“Revolution of Our Times,” by native Hong Kong filmmaker Kiwi Chow Kwun-wai, follows several protesters and documents clashes with police, in what the director previously described to Reuters as his attempt to help the movement live on.

China introduced a sweeping national security law a year ago to crack down on what it deems subversion, secessionism, terrorism and collusion with foreign forces, and cinemas, universities and art galleries have canceled screenings or exhibitions of protest-related works.

The Hong Kong government recently enacted new guidelines that allow authorities to censor films on the basis of safeguarding national security.

“Being able to have a premiere in the Cannes festival is a good chance to let the world know that there are still people persisting in Hong Kong,” Chow told Reuters. “I hope they can understand what happened in 2019 and bring some inspiration to the world.”

Chow said he worked freely on the documentary, without trying to think about any potential backlash.

“I try my best to ignore whether the documentary will cross the red line,” he said.

Cannes organizers said they had kept the screening under wraps in part as the film was not fully finished until the last minute, but had been interested ever since seeing early clips.

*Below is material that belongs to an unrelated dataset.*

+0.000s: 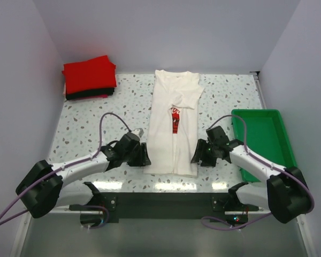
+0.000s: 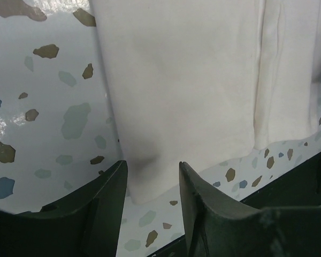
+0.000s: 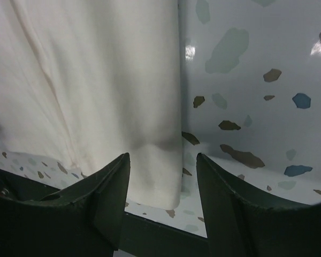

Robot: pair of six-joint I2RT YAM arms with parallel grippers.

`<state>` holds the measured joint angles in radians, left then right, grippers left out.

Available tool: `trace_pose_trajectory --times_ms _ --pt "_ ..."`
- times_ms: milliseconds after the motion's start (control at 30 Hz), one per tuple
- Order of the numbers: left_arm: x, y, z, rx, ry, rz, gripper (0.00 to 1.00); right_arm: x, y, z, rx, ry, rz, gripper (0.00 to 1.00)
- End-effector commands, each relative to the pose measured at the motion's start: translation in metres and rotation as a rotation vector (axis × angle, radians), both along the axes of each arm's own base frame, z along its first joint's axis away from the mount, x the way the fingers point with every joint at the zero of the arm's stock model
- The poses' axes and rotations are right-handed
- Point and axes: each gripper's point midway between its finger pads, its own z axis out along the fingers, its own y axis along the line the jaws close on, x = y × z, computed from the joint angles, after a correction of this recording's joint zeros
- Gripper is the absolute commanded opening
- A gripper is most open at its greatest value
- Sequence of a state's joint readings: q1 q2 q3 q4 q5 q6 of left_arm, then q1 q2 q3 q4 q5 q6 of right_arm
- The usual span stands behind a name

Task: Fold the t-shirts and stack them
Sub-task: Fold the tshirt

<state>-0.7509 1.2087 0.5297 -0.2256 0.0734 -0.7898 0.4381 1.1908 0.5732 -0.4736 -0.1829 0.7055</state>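
**Both grippers open at the shirt's near corners**

The cream-white cloth t-shirt with a red rectangular chest print [image 1: 174,107] lies folded into a long strip at the centre of the speckled terrazzo table [image 1: 85,128], collar toward 12 o'clock. The left gripper [image 1: 144,159] sits at its 7 o'clock corner and the right gripper [image 1: 197,156] at its 5 o'clock corner. Each has its jaws spread wide, with the hem corner showing between them, and grips nothing. A folded red cloth shirt [image 1: 90,75] lies on a folded black cloth shirt [image 1: 88,95] at 10 o'clock. A green plastic tray [image 1: 259,139] sits at 4 o'clock.
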Motion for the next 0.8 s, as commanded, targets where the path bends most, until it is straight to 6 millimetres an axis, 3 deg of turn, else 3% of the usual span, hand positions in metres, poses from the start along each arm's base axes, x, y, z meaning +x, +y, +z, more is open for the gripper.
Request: trace_pose_trajectory --times_ms 0,433,767 --pt "-0.003 0.0 -0.004 -0.006 0.012 -0.021 0.49 -0.011 0.009 -0.004 0.07 0.04 -0.002 0.56" --pt "-0.015 0.015 -0.017 0.019 0.048 0.025 0.5 -0.055 0.001 -0.024 0.078 0.171 0.031 0.52" --pt "-0.027 0.014 -0.032 -0.015 0.101 0.035 0.49 -0.073 0.0 -0.033 0.098 0.235 0.027 0.46"
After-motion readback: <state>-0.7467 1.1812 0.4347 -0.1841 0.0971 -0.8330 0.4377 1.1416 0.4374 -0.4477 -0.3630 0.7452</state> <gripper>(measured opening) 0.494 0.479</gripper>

“We’re proud to put forward this film, through which cinema can shine a light on an important moment in world news,” Cannes festival director Thierry Fremaux said in a statement.

Chow has made feature films, including dystopian film “Ten Years: Self Immolator” in 2015 and romantic drama “Beyond The Dream,” which was released in Hong Kong theatres last year.

He told Reuters in June that he was inspired to turn his camera to the protests when he, too, became an activist in 2019 and saw city workers such as cleaners in small acts of resistance.